米国の非農業部門に属する雇用者数の合計で発表は各事業所の給与支払い帳簿を基に労働省がとりまとめて発表する経済指標。

なぜFX取引では米雇用統計が重要になるの?

理由1:今後の世界経済を影響を与える

雇用の状況は経済に大きな影響を与えます。雇用が安定しないと消費をされる景気低迷に繋がるからです。

もし世界の経済大国であるアメリカの景気が悪くなると世界中の企業や国にも悪影響が出ます。景気の動向を探る意味で米雇用統計が重要となるのです。

理由2:アメリカ政府・中央銀行の金融政策に影響を与える

どの国でもそうですが、国の景気が悪くなると景気回復のための金融政策を実行します。「政策金利を上げる」「お金を供給を増やす」「公共事業を行う」はいづれも金融政策の例です。

アメリカで何かしらの金融政策を行うことは当然、米ドルにも影響が出てきます。
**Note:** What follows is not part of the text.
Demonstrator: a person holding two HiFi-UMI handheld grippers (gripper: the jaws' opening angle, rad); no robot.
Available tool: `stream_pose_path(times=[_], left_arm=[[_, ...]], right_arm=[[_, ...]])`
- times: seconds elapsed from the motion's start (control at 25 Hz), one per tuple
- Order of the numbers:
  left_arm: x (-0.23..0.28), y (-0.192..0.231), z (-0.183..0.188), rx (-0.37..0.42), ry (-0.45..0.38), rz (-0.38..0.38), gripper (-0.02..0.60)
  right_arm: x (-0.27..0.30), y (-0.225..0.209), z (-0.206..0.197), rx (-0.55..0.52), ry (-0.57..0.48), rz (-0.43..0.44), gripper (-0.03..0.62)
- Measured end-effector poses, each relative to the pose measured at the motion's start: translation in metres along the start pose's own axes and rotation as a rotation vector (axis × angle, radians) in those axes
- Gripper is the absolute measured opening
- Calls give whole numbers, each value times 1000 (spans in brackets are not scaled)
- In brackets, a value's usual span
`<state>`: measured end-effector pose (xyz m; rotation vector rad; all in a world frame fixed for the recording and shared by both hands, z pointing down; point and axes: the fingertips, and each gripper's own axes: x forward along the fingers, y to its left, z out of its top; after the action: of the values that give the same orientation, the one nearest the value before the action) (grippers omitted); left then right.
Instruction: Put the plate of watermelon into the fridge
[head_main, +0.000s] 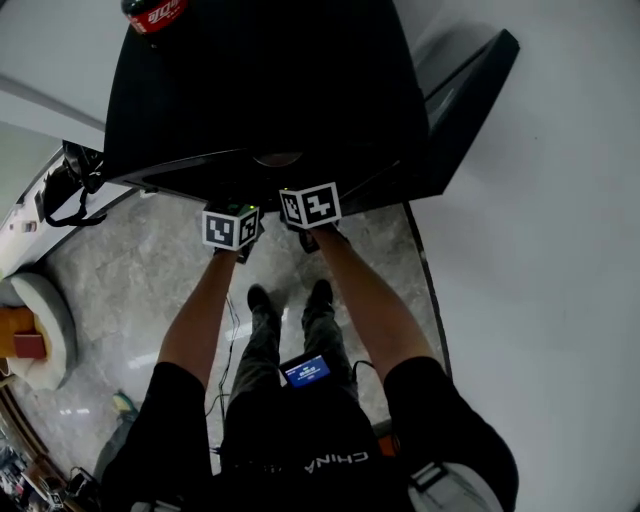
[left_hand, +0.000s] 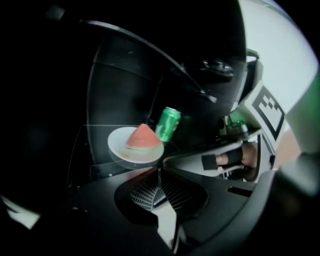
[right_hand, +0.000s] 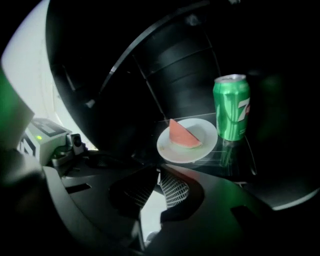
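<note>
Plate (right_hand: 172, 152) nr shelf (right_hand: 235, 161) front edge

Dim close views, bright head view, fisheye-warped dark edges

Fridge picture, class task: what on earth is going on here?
A person stands at the open black fridge with a gripper in each hand. The plate of watermelon sits on the glass shelf inside, beside a green can. The left gripper and right gripper both have their jaws together, empty, neither touching the plate.
</note>
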<state>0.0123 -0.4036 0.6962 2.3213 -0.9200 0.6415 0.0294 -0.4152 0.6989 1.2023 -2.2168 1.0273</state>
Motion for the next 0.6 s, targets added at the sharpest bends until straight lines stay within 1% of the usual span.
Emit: stream_pose_path(times=[0.08,0.12,0.24,0.36,0.44,0.52,0.6], left_arm=[[-13,-13,-3,19,10,-25,26],[-22,-22,-3,15,4,-41,25],[-50,-50,0,-19,-40,-101,20],[-79,-76,6,-61,-76,-174,19],[-101,-93,10,-85,-100,-211,12],[-121,-105,13,-92,-132,-216,12],[-135,-111,14,-110,-163,-202,14]], right_arm=[[-16,12,-1,-3,-6,25,32],[-26,19,-2,-3,-11,40,26],[-59,41,-8,-5,-14,74,21],[-92,60,-8,-22,-21,78,21],[-115,73,-9,-22,-46,77,21],[-136,83,-8,-3,-82,76,21],[-155,89,-5,21,-127,69,21]])
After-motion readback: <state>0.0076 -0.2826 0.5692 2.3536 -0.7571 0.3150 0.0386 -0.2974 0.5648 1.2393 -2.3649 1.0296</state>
基軸通貨のドルに影響がでると日本円を初め各国の通貨に影響がでる、、と言う事です。
※参考:

理由3:トレンド転換のトリガーとしての位置づけ

雇用統計はFOMCとあわせて「FXの2大イベント」と言われており、そのため特に経済指標の結果が良くても悪くてもこれまでのトレンドが転換するタイミングになる可能性があります。
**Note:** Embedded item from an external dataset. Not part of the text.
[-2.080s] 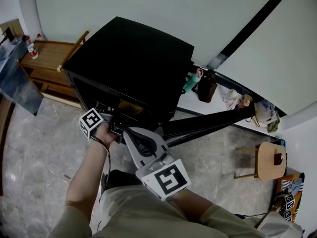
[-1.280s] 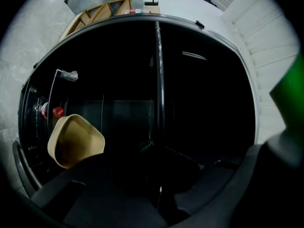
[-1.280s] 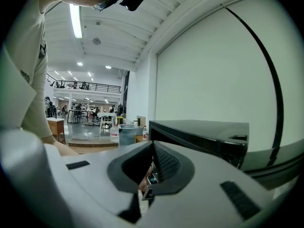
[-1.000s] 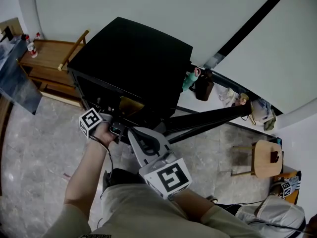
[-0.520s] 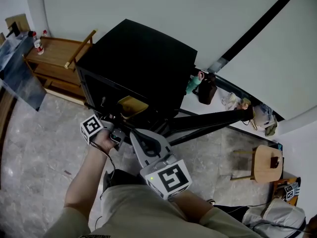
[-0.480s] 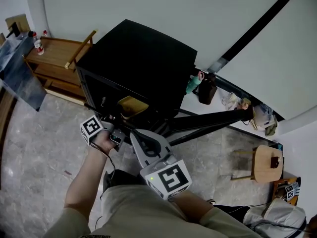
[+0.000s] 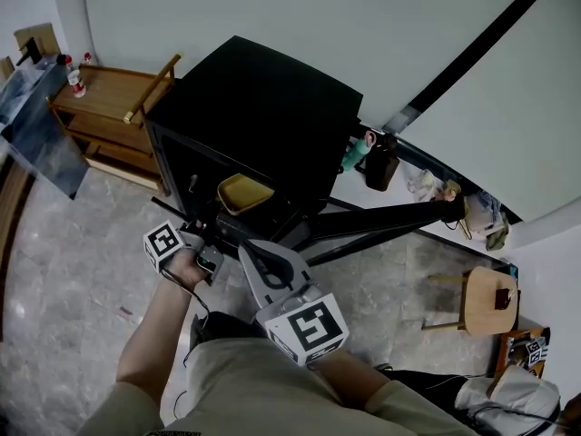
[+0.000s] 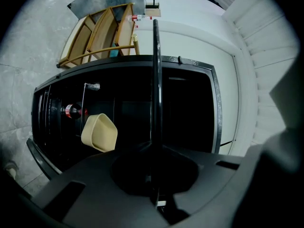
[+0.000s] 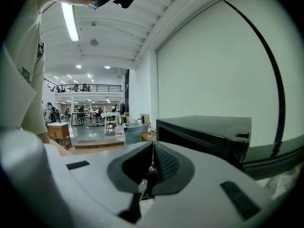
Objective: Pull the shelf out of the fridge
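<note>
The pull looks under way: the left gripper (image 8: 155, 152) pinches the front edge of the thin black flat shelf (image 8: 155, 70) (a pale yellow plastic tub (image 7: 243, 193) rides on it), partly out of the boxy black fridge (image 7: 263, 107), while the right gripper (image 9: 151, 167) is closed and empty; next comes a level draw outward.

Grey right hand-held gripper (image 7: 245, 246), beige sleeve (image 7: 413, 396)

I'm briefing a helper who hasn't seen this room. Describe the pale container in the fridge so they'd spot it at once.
Find the black fridge beside the white wall, its front open. The container sits inside that dark opening. It is a pale yellow open tub, the only light thing there; the bottle near it is dark with red on it.
</note>
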A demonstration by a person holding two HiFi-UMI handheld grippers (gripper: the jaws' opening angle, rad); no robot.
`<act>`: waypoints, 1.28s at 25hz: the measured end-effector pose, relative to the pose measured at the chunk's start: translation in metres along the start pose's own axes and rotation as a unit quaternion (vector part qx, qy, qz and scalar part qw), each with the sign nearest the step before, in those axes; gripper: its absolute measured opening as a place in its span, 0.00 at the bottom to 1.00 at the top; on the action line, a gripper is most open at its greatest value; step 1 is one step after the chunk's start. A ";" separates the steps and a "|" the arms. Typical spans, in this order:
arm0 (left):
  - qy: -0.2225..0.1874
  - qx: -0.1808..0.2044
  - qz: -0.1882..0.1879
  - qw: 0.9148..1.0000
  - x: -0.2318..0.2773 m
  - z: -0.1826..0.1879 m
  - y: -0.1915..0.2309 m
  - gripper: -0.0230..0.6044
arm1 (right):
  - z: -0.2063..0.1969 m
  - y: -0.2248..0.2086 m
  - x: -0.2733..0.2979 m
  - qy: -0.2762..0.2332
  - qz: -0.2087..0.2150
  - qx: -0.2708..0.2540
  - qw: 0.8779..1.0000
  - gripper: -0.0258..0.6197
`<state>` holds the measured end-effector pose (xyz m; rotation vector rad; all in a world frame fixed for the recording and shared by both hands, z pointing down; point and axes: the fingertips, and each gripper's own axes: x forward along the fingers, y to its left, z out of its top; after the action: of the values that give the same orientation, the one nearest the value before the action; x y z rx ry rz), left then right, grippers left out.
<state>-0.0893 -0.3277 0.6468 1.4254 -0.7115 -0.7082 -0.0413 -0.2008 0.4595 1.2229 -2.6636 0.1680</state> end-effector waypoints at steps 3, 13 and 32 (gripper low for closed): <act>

多くのFXトレーダーにとってそれだけ重要なイベントになるため、結果として次のトレンドを決める要因になるのです。

具体的にFXにどんな影響が出るのか

一例として 2015年8月の経済状況 を例に雇用統計の結果でドル円が上がるのか下がるのかを予想します。

通常、雇用の結果が良かった場合は「景気が良くなる」と判断され株高・ドル高となります。

ただし、先ほど背景をご説明した通り現在の状況で良い経済指標結果が出てくると利上げ観測の思惑が台頭し株安・ドル高に繋がる可能性があります。

上記2つの状況ではどちらも「ドル高」の方向性になっていますが、ではドル円は「米ドル」と「日本円」の強さの強弱に関係します。利上げ思惑ではドル高にはなりますが、同時に米国株下落を意識してリスクオフ、つまり円高も強まる可能性もありますので注意が必要です。